**Directions for this task:** An exact repetition of the data is required; no picture should appear in it.

**Information provided:**

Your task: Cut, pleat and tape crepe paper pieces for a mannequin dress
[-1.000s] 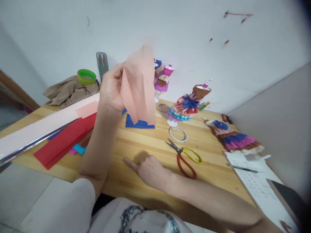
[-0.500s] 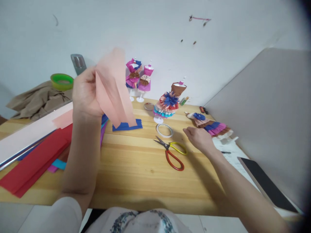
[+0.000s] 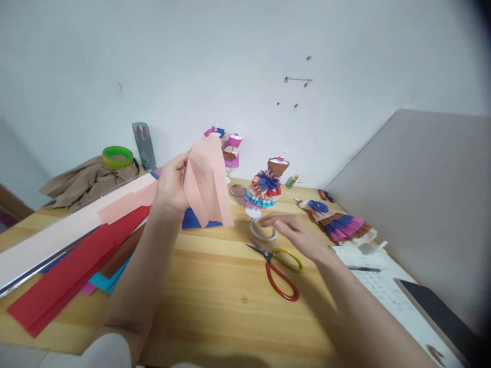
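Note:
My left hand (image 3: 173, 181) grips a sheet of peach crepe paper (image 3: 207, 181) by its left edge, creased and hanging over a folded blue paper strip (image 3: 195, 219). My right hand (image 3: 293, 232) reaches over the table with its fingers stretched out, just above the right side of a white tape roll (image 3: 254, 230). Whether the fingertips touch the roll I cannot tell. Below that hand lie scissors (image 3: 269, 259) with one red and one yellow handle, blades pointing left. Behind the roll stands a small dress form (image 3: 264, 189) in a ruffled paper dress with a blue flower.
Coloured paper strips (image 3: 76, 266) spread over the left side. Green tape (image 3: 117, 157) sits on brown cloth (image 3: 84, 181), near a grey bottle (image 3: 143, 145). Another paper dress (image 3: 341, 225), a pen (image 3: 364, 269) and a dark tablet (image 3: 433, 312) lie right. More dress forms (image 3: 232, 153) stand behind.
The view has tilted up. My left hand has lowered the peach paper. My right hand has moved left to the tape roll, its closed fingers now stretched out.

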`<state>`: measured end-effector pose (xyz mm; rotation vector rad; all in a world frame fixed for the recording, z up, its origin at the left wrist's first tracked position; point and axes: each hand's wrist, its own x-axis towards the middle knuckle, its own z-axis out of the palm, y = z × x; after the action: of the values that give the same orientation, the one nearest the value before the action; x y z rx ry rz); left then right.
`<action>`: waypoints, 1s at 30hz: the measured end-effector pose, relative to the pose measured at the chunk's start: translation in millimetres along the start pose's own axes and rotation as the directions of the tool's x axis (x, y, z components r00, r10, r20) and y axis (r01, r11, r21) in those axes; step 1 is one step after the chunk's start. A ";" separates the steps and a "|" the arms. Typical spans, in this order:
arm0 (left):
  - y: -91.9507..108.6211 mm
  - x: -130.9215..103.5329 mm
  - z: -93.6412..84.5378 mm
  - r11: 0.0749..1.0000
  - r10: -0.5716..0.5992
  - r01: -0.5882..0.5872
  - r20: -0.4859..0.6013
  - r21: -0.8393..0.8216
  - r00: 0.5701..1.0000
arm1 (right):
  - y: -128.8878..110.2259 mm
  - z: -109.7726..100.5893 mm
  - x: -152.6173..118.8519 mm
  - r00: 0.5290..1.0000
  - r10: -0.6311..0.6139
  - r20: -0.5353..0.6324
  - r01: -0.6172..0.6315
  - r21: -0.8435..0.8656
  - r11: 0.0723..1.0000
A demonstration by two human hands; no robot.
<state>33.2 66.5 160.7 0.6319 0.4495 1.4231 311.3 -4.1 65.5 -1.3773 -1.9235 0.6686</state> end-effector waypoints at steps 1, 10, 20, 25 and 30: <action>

**Problem solution:**
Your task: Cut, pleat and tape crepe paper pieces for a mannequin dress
[-1.000s] 
[-0.500s] 
[+0.000s] 
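Note:
My left hand (image 3: 173, 181) grips a sheet of peach crepe paper (image 3: 207, 181) by its left edge, creased and hanging over a folded blue paper strip (image 3: 195, 219). My right hand (image 3: 293, 232) reaches over the table with its fingers stretched out, just above the right side of a white tape roll (image 3: 254, 230). Whether the fingertips touch the roll I cannot tell. Below that hand lie scissors (image 3: 269, 259) with one red and one yellow handle, blades pointing left. Behind the roll stands a small dress form (image 3: 264, 189) in a ruffled paper dress with a blue flower.
Coloured paper strips (image 3: 76, 266) spread over the left side. Green tape (image 3: 117, 157) sits on brown cloth (image 3: 84, 181), near a grey bottle (image 3: 143, 145). Another paper dress (image 3: 341, 225), a pen (image 3: 364, 269) and a dark tablet (image 3: 433, 312) lie right. More dress forms (image 3: 232, 153) stand behind.
The view has tilted up. My left hand has lowered the peach paper. My right hand has moved left to the tape roll, its closed fingers now stretched out.
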
`<state>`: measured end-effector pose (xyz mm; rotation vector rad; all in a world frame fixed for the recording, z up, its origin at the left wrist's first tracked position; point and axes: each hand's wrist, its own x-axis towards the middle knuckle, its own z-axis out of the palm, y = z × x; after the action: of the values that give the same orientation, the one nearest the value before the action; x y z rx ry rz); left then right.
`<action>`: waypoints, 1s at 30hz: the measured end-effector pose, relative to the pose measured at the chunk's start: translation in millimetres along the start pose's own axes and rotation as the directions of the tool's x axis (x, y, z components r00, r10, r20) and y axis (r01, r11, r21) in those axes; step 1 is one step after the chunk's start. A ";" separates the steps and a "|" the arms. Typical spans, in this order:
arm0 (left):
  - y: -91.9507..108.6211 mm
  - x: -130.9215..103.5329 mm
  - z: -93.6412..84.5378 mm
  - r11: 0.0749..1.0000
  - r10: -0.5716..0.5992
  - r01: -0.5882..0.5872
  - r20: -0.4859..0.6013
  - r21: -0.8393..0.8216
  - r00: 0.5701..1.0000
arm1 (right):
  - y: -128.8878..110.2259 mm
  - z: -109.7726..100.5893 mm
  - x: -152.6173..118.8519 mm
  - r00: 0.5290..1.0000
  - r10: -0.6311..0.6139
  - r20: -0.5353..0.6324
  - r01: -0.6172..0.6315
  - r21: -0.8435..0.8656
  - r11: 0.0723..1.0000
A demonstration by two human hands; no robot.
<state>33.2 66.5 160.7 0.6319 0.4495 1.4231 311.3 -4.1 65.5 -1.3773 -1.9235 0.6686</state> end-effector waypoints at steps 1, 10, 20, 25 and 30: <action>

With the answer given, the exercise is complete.